WASHINGTON (Reuters) - The U.S. Senate this month will debate legislation that passed overwhelmingly in the House of Representatives and aims to give Puerto Rico some relief from its $70 billion debt, Senate Majority Leader Mitch McConnell said on Tuesday.

McConnell's announcement came after some House members briefed fellow Republicans in the Senate on the content of the legislation, which would establish a federal oversight board to restructure Puerto Rican debt.

Backers of the House-passed bill are hoping the Senate signs off on the legislation before July 1, when Puerto Rico faces a deadline on a $1.9 billion debt payment.

Representative Rob Bishop, who chairs the House Natural Resources Committee, which steered the legislation through that chamber, told reporters that Republican senators peppered him with questions about the makeup of the oversight board and its powers. He added that he assured senators the bill is not a taxpayer bailout of Puerto Rico and that it would not have an impact on U.S. states.

Puerto Rico is a U.S. territory and some critics of the bill have expressed concerns that a control board appointed by Washington might not have the Caribbean island's best interests in mind.

The legislation also got a boost, albeit a tepid one, on Tuesday when Senate Finance Committee Chairman Orrin Hatch offered qualified support for the House bill. He added that he was considering offering changes to the bill but did not elaborate.

Hatch's Finance Committee has oversight of the Puerto Rico debt legislation.

Some Senate Democrats also have expressed reservations with the bill and indicated that they could seek amendments, but it was not clear if they actually would.

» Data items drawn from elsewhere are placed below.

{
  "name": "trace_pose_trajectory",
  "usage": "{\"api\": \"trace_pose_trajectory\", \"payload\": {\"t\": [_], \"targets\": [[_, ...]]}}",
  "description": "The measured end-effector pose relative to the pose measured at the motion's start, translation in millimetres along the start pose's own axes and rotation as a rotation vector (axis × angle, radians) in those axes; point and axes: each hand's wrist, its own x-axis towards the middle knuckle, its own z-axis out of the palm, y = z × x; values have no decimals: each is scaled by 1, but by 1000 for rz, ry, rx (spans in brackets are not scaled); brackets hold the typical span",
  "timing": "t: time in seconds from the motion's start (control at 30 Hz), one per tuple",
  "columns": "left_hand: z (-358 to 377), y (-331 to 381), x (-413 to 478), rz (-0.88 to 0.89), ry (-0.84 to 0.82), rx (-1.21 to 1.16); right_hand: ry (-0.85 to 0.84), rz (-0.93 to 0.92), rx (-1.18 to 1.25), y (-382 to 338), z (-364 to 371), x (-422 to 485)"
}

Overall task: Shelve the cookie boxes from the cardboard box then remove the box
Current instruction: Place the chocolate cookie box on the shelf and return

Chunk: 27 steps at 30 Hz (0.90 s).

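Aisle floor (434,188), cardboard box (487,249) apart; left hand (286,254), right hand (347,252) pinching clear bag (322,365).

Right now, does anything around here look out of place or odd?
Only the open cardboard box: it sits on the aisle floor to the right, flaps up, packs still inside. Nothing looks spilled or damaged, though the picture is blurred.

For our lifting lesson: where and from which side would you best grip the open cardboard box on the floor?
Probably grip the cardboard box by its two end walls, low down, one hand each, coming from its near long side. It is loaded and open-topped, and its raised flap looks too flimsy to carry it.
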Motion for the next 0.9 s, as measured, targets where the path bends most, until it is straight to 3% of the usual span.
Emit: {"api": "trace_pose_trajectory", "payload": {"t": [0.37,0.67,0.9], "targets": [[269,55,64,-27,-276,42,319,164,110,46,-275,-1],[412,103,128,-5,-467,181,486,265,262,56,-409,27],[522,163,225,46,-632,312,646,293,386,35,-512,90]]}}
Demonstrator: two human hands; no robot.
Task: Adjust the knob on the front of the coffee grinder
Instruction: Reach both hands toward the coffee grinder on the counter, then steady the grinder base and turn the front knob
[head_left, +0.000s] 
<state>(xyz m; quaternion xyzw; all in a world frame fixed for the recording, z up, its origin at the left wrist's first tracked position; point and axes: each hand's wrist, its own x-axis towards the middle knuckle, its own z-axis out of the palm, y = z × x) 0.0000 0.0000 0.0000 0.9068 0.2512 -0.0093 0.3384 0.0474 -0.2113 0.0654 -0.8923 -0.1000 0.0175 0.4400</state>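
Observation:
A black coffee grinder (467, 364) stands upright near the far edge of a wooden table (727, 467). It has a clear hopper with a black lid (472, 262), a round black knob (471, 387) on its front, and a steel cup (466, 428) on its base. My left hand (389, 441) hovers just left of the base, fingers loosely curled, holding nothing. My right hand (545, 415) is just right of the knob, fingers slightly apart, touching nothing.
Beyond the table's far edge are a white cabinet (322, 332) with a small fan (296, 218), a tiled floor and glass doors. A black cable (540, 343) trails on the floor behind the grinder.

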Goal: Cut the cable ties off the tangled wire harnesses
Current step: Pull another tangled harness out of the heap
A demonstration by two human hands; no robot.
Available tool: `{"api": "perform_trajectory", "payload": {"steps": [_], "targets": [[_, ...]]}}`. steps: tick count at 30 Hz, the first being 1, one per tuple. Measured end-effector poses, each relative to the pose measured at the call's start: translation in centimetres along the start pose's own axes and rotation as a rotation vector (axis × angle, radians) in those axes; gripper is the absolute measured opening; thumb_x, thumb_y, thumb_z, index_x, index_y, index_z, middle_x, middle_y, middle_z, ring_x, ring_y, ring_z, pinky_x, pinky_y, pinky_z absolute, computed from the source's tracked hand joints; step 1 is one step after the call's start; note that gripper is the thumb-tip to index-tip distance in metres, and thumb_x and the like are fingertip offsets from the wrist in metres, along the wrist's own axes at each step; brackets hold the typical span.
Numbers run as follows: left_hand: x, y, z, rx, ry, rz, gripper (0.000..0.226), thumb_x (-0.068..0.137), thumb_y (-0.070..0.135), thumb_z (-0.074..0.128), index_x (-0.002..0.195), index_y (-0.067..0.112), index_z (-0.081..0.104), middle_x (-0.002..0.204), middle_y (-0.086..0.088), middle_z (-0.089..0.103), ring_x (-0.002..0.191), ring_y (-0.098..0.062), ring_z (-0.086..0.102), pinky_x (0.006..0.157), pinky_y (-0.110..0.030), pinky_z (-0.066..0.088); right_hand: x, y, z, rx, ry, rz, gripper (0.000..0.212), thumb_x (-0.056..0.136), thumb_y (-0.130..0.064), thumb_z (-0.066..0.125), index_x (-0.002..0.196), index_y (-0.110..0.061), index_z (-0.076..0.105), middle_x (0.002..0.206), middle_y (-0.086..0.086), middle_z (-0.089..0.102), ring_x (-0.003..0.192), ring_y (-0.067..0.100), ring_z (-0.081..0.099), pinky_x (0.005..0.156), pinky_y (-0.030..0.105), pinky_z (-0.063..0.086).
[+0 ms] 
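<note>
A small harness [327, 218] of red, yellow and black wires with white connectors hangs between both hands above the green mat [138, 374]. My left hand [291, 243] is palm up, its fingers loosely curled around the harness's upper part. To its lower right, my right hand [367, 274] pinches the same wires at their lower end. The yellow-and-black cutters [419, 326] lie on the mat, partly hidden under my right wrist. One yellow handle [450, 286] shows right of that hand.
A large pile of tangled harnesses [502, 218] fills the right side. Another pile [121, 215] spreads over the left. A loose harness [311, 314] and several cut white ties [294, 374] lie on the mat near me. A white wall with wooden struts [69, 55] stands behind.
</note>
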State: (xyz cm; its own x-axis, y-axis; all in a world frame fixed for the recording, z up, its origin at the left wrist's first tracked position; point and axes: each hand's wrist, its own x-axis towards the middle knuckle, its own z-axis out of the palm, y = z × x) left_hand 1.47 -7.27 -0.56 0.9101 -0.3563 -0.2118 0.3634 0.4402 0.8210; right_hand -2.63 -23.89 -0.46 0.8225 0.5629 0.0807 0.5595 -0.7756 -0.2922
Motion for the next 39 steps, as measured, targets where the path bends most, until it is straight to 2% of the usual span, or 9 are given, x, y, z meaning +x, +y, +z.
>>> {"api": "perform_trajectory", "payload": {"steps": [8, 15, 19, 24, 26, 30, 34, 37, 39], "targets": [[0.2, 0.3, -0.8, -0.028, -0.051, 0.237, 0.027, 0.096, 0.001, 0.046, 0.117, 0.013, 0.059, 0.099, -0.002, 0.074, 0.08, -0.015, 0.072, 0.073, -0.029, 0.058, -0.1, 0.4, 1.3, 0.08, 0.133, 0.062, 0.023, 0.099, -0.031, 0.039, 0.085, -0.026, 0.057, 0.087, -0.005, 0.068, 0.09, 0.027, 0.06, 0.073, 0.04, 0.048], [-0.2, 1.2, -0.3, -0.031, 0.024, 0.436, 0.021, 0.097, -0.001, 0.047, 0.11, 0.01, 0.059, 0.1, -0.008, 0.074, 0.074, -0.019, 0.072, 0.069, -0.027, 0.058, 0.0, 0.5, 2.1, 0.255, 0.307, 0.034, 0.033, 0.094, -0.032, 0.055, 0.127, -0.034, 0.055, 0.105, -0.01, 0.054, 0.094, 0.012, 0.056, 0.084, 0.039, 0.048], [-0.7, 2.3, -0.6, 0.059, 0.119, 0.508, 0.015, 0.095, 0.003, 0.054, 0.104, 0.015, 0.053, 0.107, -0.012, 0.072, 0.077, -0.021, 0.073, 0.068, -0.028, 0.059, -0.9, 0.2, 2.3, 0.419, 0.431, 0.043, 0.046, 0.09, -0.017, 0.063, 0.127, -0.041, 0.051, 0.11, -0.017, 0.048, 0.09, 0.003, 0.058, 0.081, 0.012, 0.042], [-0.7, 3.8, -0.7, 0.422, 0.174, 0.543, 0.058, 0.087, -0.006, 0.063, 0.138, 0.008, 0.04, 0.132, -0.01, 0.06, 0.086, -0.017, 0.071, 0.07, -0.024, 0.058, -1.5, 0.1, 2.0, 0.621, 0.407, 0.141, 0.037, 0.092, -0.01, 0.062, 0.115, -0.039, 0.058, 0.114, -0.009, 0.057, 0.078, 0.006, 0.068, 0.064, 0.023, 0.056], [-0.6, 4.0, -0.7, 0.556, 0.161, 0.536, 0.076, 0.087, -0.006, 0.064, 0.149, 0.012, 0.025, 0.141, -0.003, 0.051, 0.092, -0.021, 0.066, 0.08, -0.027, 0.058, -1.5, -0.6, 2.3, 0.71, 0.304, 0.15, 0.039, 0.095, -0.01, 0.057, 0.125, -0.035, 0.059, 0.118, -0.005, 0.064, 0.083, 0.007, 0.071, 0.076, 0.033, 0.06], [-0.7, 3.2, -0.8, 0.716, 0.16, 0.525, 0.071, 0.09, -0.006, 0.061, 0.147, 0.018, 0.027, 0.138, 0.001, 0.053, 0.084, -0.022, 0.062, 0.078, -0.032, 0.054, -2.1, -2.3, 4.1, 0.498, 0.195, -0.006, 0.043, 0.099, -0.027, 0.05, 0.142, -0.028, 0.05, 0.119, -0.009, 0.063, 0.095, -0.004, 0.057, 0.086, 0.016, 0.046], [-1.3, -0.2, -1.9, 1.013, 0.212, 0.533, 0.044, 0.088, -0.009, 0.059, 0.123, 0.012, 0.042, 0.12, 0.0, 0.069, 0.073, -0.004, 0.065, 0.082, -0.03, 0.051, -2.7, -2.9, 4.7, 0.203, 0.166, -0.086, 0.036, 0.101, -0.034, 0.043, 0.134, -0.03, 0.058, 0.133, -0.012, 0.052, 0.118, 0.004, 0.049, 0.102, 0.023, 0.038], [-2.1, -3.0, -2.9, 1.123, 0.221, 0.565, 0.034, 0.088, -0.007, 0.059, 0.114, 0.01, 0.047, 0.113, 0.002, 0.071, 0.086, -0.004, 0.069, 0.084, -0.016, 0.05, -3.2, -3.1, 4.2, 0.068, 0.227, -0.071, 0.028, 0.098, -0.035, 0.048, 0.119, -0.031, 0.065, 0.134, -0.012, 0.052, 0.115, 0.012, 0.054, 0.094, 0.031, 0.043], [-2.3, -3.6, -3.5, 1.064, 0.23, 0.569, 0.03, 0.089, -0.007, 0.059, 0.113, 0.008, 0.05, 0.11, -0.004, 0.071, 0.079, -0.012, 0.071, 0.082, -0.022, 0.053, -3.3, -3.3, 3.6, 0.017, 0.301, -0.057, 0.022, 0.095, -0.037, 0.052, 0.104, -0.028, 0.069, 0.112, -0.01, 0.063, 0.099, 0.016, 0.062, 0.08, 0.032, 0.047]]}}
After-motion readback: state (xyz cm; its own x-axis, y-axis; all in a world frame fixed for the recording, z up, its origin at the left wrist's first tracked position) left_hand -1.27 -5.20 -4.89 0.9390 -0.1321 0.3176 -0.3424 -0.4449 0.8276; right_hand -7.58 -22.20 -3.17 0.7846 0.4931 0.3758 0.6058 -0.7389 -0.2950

Any changes made by the Senate to the House-passed bill would send it back to the House to accept, reject or make further amendments.

Bishop left open the possibility of July 1 arriving with Congress still working on the Puerto Rico bill.

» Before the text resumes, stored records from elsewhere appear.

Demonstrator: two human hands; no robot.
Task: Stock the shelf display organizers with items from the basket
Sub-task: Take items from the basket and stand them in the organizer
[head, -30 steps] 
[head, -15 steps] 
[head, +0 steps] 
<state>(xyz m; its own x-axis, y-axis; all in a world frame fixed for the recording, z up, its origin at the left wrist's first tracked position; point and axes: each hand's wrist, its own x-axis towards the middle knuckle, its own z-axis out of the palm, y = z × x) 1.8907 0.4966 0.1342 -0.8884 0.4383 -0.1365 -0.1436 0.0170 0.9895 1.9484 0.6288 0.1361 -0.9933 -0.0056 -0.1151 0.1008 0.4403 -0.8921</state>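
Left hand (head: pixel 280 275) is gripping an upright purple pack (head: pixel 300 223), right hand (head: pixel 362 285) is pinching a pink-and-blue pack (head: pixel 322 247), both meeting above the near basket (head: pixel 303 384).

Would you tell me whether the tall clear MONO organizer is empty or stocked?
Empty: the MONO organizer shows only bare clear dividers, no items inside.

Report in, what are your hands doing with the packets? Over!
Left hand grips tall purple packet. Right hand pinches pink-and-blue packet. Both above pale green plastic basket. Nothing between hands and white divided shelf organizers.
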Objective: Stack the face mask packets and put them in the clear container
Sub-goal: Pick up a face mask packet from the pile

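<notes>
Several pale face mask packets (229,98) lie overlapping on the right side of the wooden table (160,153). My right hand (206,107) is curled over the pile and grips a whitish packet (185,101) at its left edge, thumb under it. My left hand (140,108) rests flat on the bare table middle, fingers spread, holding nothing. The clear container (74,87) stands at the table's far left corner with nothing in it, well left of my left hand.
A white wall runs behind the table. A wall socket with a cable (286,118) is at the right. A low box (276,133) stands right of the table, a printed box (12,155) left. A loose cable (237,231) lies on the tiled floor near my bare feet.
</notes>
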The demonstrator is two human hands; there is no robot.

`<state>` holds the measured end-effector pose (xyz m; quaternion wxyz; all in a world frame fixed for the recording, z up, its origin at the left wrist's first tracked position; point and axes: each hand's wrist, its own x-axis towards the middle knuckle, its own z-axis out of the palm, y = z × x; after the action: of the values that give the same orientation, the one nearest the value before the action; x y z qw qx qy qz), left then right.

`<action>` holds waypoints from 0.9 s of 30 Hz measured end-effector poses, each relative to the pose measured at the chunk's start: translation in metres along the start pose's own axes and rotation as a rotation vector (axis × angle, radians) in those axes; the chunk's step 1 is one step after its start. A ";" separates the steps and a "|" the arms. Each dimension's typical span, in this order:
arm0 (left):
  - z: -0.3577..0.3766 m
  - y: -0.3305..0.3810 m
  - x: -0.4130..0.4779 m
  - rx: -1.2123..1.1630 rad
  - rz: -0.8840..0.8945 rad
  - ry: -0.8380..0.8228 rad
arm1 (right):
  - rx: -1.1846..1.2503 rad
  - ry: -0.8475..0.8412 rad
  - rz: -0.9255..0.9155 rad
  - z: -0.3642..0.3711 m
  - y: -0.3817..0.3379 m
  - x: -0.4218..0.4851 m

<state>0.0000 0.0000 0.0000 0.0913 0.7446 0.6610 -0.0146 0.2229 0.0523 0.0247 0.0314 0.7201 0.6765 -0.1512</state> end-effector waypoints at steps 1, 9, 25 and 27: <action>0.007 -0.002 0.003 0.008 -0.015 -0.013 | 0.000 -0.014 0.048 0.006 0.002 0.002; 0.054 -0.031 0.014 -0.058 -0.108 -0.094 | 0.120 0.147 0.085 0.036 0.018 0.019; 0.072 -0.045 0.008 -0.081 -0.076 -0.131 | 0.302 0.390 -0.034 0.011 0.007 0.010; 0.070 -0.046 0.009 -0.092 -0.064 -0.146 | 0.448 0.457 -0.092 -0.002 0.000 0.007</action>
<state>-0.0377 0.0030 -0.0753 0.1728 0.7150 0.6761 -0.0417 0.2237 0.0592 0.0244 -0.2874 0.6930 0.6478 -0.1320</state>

"It's not the end of the world," Bishop said of the possibility of Congress putting finishing touches on legislation into July.

"Market forces, as long as they realize we're moving forward to a solution and we're close to it, I think that would mitigate against anything that would be negative that would impact the entire market," Bishop added.

The Obama administration has voiced its support for the House bill, which passed on a strong, bipartisan vote of 297-127.

Puerto Rico, which suffers from a poverty rate of around 45 percent, has been hobbled by its worsening debt problems, with some schools and medical facilities closing and island residents fleeing to the mainland United States where many find jobs, primarily in central Florida.